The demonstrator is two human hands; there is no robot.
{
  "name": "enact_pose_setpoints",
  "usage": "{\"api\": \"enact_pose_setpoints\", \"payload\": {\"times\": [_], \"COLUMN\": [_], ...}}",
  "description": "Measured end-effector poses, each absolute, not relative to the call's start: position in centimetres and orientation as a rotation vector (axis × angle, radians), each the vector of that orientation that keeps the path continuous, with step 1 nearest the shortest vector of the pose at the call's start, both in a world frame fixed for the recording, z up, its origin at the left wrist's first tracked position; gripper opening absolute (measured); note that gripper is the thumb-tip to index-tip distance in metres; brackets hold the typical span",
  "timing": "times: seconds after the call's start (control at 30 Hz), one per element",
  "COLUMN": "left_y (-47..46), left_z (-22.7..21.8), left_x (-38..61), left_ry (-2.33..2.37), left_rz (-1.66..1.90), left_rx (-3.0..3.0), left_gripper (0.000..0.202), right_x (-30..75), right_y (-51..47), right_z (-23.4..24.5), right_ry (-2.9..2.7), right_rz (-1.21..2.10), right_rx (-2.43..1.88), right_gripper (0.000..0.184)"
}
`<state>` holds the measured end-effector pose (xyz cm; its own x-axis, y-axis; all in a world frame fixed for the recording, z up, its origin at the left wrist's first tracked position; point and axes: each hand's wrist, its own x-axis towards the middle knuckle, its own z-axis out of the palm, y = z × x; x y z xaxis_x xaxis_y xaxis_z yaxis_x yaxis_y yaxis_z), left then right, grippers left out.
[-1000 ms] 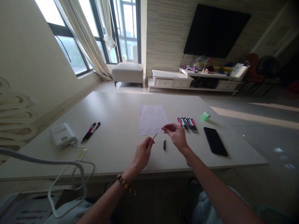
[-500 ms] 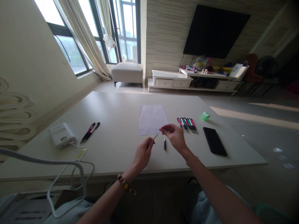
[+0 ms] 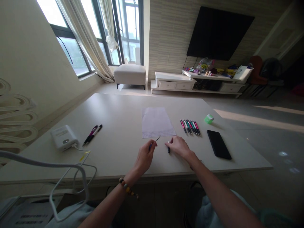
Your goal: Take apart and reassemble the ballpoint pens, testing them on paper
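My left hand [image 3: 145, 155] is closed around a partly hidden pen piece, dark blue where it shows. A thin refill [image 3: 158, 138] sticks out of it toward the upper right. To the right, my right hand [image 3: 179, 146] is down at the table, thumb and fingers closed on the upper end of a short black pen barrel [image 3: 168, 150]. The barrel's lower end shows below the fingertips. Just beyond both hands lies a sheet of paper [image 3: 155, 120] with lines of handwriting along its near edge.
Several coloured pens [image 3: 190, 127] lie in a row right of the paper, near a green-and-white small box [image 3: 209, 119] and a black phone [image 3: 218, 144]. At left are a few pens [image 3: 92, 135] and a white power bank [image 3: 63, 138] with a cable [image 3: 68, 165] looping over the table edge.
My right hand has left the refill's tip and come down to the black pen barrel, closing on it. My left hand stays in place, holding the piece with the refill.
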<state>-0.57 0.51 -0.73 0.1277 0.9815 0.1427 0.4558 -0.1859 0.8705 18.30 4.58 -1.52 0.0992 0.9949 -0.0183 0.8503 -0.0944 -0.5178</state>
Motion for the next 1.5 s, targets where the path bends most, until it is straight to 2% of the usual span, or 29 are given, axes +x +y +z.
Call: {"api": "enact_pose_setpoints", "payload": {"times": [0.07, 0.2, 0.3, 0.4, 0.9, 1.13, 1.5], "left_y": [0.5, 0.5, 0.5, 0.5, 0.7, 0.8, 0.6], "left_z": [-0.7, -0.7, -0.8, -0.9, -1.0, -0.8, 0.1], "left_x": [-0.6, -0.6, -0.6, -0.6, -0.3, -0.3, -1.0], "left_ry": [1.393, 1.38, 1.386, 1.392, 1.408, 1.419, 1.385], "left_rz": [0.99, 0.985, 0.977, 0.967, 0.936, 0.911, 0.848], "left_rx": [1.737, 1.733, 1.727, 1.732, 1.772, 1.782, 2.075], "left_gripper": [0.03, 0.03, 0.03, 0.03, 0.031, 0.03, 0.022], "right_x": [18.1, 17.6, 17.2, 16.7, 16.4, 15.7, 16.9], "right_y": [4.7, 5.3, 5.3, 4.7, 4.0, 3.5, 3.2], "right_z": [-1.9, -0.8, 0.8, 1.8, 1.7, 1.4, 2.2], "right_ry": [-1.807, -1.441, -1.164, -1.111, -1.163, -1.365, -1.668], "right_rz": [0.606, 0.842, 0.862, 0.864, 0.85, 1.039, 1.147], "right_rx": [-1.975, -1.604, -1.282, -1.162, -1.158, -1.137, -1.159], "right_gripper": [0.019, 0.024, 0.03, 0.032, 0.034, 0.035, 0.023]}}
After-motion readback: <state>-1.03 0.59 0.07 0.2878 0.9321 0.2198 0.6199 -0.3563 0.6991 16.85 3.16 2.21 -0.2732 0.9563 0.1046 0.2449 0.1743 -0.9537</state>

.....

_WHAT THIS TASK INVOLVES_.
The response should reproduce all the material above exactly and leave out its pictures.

_TASK SOLUTION_.
The demonstrator is two human hands; there is no robot.
{
  "name": "enact_pose_setpoints",
  "usage": "{\"api\": \"enact_pose_setpoints\", \"payload\": {\"times\": [_], \"COLUMN\": [_], ...}}",
  "description": "Measured end-effector poses, each absolute, not relative to the call's start: position in centimetres and orientation as a rotation vector (axis × angle, radians), each the vector of that orientation that keeps the path continuous, with step 1 nearest the shortest vector of the pose at the call's start, both in a world frame fixed for the recording, z up, its origin at the left wrist's first tracked position; gripper opening absolute (measured); note that gripper is the thumb-tip to index-tip distance in metres; brackets hold the typical span",
  "timing": "times: seconds after the call's start (control at 30 Hz), one per element",
  "COLUMN": "left_y (-47..46), left_z (-22.7..21.8), left_x (-38..61), left_ry (-2.33..2.37), left_rz (-1.66..1.90), left_rx (-3.0..3.0), left_gripper (0.000..0.202), right_x (-30..75), right_y (-51..47), right_z (-23.4..24.5), right_ry (-2.9..2.7), right_rz (-1.21..2.10), right_rx (-2.43..1.88), right_gripper (0.000..0.184)"
}
`<state>` holds the measured end-effector pose (xyz cm; its own x-axis, y-axis; all in a world frame fixed for the recording, z up, its origin at the left wrist's first tracked position; point and axes: each hand's wrist, its own x-axis towards the middle knuckle, its own z-axis out of the palm, y = z × x; x y z xaxis_x xaxis_y xaxis_z yaxis_x yaxis_y yaxis_z), left then right, grippers left out.
[-1000 ms] 
[-500 ms] 
[+0 ms] 
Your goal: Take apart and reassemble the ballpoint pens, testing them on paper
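My left hand [image 3: 145, 155] is closed around a partly hidden pen piece, dark blue where it shows. A thin refill [image 3: 158, 138] sticks out of it toward the upper right. To the right, my right hand [image 3: 179, 146] is down at the table, thumb and fingers closed on the upper end of a short black pen barrel [image 3: 168, 150]. The barrel's lower end shows below the fingertips. Just beyond both hands lies a sheet of paper [image 3: 155, 120] with lines of handwriting along its near edge.
Several coloured pens [image 3: 190, 127] lie in a row right of the paper, near a green-and-white small box [image 3: 209, 119] and a black phone [image 3: 218, 144]. At left are a few pens [image 3: 92, 135] and a white power bank [image 3: 63, 138] with a cable [image 3: 68, 165] looping over the table edge.
My right hand has left the refill's tip and come down to the black pen barrel, closing on it. My left hand stays in place, holding the piece with the refill.
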<state>-0.57 0.51 -0.73 0.1277 0.9815 0.1427 0.4558 -0.1859 0.8705 18.30 4.58 -1.52 0.0992 0.9949 -0.0183 0.8503 -0.0944 -0.5178</state>
Motion for the next 1.5 s, targets where the path bends most, until it is straight to 2% of the usual span, or 29 are given, axes +x +y +z.
Call: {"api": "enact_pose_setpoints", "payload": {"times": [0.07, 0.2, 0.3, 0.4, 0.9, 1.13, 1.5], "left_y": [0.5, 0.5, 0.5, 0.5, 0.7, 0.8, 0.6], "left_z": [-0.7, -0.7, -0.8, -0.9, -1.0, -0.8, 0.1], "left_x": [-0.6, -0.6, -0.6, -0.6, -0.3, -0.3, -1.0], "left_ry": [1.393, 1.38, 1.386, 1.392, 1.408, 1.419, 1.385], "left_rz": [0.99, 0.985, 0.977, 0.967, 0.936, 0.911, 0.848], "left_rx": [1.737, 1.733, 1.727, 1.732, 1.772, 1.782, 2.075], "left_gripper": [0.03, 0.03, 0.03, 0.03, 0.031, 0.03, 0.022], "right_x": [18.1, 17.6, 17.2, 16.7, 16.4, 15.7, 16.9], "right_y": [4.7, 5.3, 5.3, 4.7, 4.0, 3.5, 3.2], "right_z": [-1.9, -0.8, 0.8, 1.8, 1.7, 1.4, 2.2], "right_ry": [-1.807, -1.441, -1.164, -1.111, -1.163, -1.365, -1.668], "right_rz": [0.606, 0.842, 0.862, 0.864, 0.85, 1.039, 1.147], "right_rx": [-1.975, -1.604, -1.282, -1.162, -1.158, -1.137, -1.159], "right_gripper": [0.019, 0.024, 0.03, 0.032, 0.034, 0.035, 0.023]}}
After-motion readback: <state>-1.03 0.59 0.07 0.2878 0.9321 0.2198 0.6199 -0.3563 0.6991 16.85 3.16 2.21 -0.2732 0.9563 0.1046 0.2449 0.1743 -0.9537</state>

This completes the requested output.